Task to complete — Of all the lines below, output only those starting at the one with "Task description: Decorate" and ending at the one with "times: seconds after", both ends included, exactly as written.

Data supplied —
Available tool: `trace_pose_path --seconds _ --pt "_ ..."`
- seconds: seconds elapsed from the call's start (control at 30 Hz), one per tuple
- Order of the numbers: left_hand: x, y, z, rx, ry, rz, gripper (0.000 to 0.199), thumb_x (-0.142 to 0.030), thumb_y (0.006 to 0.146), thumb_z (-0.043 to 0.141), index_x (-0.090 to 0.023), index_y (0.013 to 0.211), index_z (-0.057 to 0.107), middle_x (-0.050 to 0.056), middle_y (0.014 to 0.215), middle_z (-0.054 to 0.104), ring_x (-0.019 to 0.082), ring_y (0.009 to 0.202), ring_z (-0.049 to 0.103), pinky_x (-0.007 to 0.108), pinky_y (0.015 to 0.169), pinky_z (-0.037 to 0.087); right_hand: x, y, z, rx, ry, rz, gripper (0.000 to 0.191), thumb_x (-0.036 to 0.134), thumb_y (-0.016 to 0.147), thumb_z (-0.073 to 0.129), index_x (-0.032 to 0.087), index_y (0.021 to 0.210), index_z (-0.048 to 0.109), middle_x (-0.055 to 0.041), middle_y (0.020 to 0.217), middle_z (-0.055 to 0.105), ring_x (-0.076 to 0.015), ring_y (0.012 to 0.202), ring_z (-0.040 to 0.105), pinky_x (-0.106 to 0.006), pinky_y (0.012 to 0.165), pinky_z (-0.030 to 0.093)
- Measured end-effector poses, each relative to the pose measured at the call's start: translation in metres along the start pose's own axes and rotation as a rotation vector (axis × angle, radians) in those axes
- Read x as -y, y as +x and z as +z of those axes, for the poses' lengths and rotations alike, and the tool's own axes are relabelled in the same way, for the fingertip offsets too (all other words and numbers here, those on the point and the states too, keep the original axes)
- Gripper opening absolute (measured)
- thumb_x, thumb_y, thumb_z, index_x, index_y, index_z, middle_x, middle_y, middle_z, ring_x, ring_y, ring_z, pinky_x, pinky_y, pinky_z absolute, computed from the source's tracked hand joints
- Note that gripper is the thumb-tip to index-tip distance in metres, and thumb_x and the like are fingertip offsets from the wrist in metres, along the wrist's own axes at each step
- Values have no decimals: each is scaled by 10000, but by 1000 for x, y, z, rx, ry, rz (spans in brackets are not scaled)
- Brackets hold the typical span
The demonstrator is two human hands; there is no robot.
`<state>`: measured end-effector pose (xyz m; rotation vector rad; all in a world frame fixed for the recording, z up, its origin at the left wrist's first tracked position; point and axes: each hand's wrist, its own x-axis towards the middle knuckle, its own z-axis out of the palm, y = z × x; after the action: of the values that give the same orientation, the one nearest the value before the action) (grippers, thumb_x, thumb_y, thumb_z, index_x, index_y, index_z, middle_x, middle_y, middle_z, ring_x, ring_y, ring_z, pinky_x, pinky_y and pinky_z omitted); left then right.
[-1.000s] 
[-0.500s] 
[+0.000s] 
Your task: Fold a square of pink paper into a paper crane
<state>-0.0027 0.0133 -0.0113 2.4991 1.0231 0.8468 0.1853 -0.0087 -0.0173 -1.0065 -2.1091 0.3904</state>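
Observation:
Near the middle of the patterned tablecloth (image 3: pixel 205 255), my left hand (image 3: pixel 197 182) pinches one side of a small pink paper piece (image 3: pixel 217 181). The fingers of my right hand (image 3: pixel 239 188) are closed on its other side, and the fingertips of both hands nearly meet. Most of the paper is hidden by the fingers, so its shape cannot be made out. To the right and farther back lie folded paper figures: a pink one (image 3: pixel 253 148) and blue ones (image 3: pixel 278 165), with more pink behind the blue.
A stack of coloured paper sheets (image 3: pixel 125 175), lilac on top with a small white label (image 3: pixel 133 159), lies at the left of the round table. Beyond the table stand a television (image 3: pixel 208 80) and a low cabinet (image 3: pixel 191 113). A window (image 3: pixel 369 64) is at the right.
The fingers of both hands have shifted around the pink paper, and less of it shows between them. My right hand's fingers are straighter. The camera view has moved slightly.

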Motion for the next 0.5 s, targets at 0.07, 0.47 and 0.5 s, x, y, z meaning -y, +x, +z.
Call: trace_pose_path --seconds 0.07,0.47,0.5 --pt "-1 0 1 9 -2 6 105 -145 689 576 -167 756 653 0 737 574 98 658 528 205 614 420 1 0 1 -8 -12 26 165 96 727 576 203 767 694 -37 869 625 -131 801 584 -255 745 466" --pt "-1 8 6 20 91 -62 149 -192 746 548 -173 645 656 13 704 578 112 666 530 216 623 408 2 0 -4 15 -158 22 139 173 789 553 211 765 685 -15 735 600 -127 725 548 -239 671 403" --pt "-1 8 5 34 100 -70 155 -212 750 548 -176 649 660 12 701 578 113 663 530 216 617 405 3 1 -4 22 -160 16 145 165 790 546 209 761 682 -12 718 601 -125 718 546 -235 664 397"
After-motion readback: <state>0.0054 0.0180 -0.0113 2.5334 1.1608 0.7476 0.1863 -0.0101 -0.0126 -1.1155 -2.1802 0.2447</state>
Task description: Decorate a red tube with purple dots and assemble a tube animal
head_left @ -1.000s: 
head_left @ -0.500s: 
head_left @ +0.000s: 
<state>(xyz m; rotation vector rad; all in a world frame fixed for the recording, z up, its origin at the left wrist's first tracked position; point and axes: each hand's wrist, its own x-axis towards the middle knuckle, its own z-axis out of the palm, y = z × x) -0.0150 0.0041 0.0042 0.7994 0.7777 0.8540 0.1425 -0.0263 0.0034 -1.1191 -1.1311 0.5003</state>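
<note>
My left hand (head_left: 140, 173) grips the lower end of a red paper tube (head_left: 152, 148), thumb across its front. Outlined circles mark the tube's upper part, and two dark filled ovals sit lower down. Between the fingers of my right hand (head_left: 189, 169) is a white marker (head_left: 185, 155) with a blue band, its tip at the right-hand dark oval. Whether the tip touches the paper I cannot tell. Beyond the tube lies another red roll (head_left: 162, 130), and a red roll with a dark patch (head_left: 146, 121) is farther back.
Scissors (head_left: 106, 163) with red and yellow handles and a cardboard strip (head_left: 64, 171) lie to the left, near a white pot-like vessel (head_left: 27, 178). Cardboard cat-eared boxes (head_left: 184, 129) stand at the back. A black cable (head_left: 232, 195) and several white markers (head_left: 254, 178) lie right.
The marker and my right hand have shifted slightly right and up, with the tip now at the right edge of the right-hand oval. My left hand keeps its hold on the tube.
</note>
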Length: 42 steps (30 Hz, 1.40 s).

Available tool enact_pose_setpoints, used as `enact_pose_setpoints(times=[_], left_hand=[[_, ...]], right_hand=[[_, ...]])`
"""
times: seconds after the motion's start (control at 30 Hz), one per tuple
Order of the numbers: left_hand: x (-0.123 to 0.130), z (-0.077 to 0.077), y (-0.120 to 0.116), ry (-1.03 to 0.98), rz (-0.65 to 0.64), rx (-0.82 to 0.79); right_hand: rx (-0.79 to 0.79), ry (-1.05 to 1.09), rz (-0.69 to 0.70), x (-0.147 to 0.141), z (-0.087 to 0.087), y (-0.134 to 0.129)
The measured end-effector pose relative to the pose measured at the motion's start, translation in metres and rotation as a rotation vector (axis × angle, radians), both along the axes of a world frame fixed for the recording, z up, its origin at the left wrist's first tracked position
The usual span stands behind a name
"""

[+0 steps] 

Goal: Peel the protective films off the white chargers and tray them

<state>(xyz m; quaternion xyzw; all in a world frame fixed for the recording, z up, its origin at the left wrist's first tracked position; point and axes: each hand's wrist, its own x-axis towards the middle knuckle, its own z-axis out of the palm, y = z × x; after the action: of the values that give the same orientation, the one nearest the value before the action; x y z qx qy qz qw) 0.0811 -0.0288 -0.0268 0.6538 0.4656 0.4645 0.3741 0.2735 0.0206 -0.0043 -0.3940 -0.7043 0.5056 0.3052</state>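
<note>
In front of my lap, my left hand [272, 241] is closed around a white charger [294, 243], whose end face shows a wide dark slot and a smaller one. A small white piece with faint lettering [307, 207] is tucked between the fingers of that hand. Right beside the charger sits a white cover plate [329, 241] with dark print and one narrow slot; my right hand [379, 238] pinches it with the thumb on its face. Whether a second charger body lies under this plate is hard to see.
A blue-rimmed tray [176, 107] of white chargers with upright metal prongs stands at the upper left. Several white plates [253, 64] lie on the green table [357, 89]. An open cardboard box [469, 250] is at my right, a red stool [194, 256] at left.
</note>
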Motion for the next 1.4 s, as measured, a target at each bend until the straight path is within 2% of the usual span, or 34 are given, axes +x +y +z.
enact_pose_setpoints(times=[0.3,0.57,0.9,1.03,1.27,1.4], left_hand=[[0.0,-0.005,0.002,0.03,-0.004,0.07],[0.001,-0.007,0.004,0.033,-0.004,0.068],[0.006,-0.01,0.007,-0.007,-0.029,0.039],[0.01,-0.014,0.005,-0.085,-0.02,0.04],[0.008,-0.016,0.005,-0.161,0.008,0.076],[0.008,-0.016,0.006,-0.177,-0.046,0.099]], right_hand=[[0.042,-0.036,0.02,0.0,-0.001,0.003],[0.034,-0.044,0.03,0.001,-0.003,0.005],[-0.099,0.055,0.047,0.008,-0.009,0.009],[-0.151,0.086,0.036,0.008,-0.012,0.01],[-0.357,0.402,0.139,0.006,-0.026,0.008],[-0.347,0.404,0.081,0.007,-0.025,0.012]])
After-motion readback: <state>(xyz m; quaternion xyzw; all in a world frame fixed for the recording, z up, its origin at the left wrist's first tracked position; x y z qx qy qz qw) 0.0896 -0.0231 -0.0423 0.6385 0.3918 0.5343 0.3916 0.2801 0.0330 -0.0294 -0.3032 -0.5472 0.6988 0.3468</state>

Answer space —
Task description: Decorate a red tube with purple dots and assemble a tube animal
head_left @ -1.000s: 
head_left @ -0.500s: 
head_left @ +0.000s: 
<state>(xyz m; rotation vector rad; all in a world frame fixed for the recording, z up, its origin at the left wrist's first tracked position; point and axes: each hand's wrist, its own x-axis towards the middle knuckle, its own z-axis out of the palm, y = z × x) -0.0150 0.0041 0.0042 0.7994 0.7777 0.8540 0.1425 -0.0263 0.0034 -1.1191 -1.1311 0.5003</state>
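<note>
My left hand (head_left: 140, 173) grips the lower end of a red paper tube (head_left: 152, 148), thumb across its front. Outlined circles mark the tube's upper part, and two dark filled ovals sit lower down. Between the fingers of my right hand (head_left: 189, 169) is a white marker (head_left: 185, 155) with a blue band, its tip at the right-hand dark oval. Whether the tip touches the paper I cannot tell. Beyond the tube lies another red roll (head_left: 162, 130), and a red roll with a dark patch (head_left: 146, 121) is farther back.
Scissors (head_left: 106, 163) with red and yellow handles and a cardboard strip (head_left: 64, 171) lie to the left, near a white pot-like vessel (head_left: 27, 178). Cardboard cat-eared boxes (head_left: 184, 129) stand at the back. A black cable (head_left: 232, 195) and several white markers (head_left: 254, 178) lie right.
The marker and my right hand have shifted slightly right and up, with the tip now at the right edge of the right-hand oval. My left hand keeps its hold on the tube.
</note>
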Length: 42 steps (30 Hz, 1.40 s).

Available tool enact_pose_setpoints, used as `enact_pose_setpoints(times=[_], left_hand=[[_, ...]], right_hand=[[_, ...]])`
"""
times: seconds after the motion's start (control at 30 Hz), one per tuple

The requested output is now complete.